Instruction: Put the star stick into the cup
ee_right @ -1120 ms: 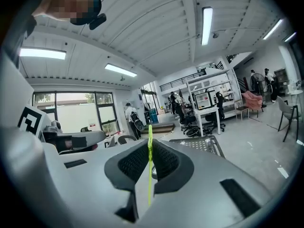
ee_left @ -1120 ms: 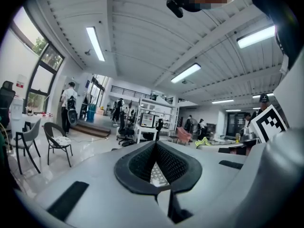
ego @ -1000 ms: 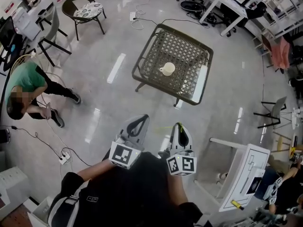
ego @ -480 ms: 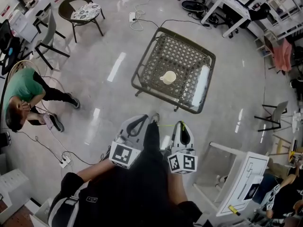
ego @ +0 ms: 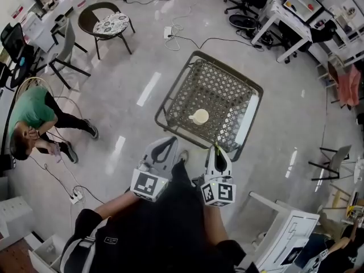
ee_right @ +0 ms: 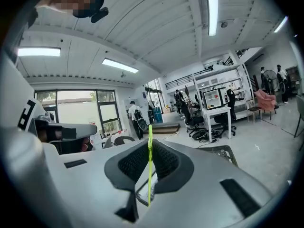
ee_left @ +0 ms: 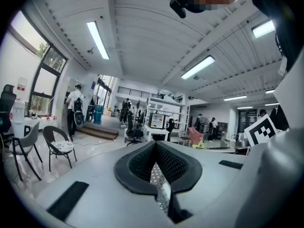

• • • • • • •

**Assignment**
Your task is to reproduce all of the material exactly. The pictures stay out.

**Result below**
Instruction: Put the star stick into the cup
ee_right @ -1120 ms: 
ee_left @ -1120 ms: 
ego @ -1000 ms: 
ego @ -480 ms: 
ego @ +0 ms: 
ee_right @ +0 ms: 
ee_left @ +0 ms: 

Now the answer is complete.